When copying the data below, keep only the lines from the one with "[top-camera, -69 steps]" through the one with "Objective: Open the", word for word, and skip the pictures.

(Material for this exercise begins)

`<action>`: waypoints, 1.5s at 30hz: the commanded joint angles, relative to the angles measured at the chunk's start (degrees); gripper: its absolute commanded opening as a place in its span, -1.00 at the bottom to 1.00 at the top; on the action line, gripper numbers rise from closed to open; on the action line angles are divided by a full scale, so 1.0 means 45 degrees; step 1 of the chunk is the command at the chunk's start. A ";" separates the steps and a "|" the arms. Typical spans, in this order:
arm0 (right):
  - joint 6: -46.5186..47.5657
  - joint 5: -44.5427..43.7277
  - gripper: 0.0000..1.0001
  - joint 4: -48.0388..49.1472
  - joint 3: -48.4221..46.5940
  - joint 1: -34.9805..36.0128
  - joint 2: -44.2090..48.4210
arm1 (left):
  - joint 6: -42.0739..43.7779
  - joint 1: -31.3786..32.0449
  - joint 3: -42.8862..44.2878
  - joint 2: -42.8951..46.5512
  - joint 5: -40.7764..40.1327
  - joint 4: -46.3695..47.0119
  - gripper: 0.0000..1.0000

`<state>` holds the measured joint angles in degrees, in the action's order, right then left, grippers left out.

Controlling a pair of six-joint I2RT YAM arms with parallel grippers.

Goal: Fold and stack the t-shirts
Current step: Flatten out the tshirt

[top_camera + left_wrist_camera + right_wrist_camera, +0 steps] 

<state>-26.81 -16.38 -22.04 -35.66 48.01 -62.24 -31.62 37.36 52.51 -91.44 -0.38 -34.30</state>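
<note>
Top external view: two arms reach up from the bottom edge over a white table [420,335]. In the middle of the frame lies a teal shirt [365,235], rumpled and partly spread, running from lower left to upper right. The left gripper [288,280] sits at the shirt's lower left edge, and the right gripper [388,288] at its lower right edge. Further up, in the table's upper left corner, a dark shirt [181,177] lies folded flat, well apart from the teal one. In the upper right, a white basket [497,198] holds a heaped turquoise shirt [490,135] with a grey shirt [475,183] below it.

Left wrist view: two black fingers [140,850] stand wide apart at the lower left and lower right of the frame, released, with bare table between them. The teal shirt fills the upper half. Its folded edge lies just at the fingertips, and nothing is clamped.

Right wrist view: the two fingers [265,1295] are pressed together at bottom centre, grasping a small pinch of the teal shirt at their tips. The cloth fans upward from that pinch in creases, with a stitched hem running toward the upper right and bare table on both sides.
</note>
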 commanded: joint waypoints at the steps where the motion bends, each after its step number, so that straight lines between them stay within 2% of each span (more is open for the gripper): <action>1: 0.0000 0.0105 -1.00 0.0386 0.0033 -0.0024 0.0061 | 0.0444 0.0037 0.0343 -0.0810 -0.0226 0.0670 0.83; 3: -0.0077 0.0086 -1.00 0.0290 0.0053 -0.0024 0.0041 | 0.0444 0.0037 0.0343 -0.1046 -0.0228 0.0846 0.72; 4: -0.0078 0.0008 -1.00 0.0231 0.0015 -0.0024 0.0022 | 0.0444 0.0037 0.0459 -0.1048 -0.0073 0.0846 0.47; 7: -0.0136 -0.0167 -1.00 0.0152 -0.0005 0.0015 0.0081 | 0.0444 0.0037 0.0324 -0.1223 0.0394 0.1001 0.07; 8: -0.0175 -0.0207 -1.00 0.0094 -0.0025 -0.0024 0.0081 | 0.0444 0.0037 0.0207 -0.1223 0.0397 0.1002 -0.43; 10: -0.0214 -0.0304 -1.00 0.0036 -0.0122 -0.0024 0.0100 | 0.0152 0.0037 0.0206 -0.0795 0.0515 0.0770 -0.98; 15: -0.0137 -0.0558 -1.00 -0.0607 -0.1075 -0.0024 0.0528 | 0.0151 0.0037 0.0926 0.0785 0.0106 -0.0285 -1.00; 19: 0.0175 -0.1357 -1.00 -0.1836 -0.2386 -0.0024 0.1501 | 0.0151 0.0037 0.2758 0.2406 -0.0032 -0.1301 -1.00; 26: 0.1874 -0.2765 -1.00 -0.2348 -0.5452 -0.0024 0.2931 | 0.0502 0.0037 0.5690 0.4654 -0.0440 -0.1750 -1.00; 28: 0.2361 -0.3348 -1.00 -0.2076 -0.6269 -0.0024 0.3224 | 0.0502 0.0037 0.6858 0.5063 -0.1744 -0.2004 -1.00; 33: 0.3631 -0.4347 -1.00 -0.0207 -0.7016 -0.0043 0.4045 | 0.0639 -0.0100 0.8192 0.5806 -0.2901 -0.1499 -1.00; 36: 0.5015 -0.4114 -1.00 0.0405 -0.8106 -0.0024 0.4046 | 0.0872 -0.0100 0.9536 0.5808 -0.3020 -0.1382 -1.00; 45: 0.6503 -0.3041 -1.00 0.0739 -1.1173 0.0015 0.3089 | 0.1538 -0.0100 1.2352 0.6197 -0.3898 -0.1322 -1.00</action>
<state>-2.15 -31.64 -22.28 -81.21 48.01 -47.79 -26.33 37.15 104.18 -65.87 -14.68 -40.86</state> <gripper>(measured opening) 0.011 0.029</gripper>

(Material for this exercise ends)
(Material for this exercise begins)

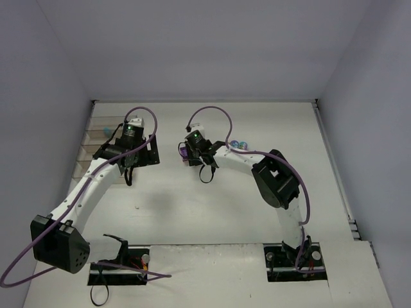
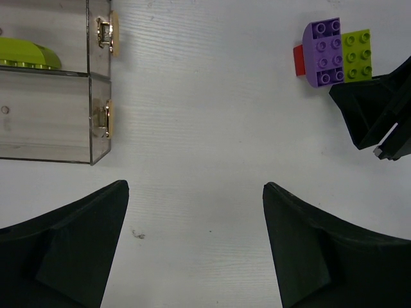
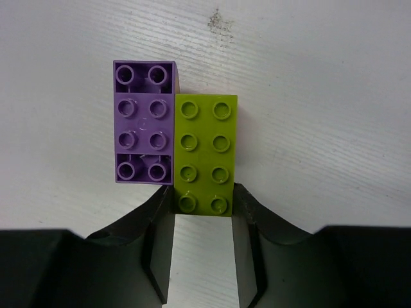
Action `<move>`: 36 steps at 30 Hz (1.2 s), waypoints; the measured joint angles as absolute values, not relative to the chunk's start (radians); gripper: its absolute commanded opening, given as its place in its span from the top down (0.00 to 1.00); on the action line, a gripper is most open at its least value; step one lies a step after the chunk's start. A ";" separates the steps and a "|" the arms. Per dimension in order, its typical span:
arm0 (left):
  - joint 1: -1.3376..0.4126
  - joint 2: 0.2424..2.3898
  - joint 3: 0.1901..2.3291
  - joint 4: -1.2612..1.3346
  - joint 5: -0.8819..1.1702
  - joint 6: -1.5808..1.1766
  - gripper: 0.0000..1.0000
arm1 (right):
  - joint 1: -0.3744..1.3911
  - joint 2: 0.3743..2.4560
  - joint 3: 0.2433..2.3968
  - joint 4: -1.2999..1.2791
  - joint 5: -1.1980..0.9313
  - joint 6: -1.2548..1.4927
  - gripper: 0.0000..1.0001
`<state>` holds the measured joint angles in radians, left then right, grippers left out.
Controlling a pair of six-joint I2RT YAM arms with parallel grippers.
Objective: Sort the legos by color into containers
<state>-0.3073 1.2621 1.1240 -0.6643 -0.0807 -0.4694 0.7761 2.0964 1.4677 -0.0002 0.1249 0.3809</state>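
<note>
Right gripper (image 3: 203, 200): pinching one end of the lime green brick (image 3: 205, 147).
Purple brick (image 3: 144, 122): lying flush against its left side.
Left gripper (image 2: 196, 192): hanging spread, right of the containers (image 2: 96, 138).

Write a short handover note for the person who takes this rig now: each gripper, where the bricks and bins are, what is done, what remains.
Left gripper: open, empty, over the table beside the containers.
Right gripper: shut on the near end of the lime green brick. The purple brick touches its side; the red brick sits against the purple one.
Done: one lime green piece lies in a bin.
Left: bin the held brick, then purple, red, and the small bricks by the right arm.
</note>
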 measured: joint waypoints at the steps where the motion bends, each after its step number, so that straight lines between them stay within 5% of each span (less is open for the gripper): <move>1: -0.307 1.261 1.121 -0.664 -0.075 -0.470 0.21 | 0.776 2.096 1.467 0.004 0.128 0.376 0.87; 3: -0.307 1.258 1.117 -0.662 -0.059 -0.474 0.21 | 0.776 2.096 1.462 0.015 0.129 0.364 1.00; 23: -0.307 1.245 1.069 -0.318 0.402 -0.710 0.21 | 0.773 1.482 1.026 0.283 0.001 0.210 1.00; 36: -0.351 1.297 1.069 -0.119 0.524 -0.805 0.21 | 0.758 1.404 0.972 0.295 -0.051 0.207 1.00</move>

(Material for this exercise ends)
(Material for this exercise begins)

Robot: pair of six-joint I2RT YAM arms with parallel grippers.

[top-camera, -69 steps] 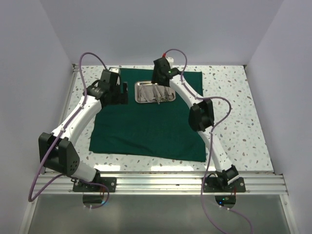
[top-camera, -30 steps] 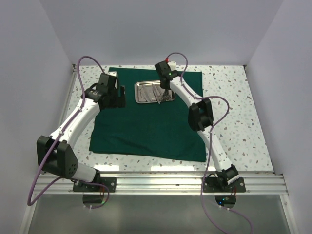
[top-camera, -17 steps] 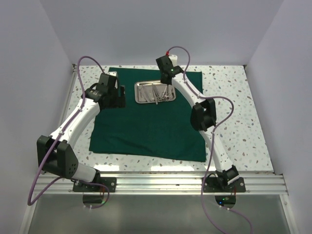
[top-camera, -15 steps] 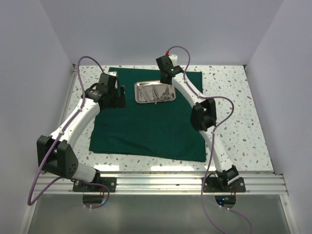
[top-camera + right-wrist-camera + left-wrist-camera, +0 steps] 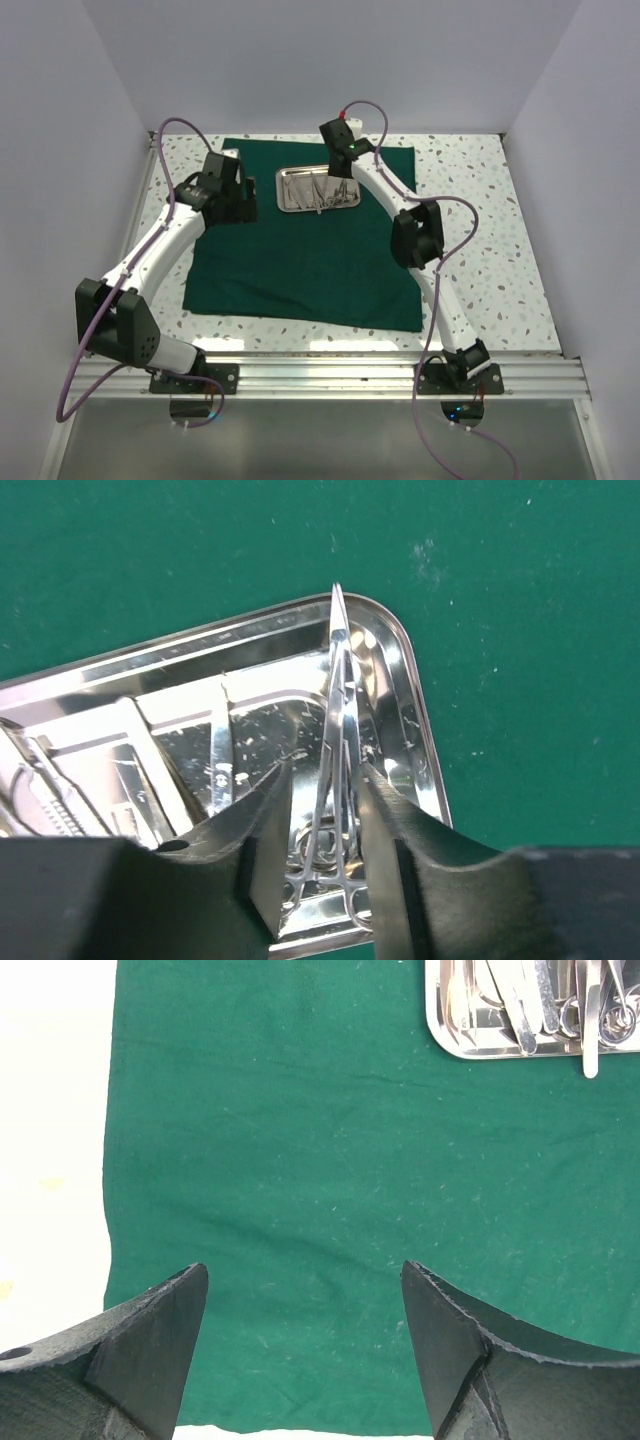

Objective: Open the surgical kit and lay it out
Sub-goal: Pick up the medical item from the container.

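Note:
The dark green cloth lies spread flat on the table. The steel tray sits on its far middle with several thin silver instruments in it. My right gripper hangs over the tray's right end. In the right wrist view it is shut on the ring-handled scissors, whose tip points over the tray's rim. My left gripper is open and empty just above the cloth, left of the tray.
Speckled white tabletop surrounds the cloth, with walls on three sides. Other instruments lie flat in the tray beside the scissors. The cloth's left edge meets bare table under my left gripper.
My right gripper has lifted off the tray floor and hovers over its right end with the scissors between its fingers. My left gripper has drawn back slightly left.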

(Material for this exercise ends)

Task response:
[top-camera, -69 steps] 
[top-camera, -30 steps] 
[top-camera, -17 steps] 
[top-camera, -15 steps] 
[top-camera + right-wrist-camera + left-wrist-camera, +0 steps] 

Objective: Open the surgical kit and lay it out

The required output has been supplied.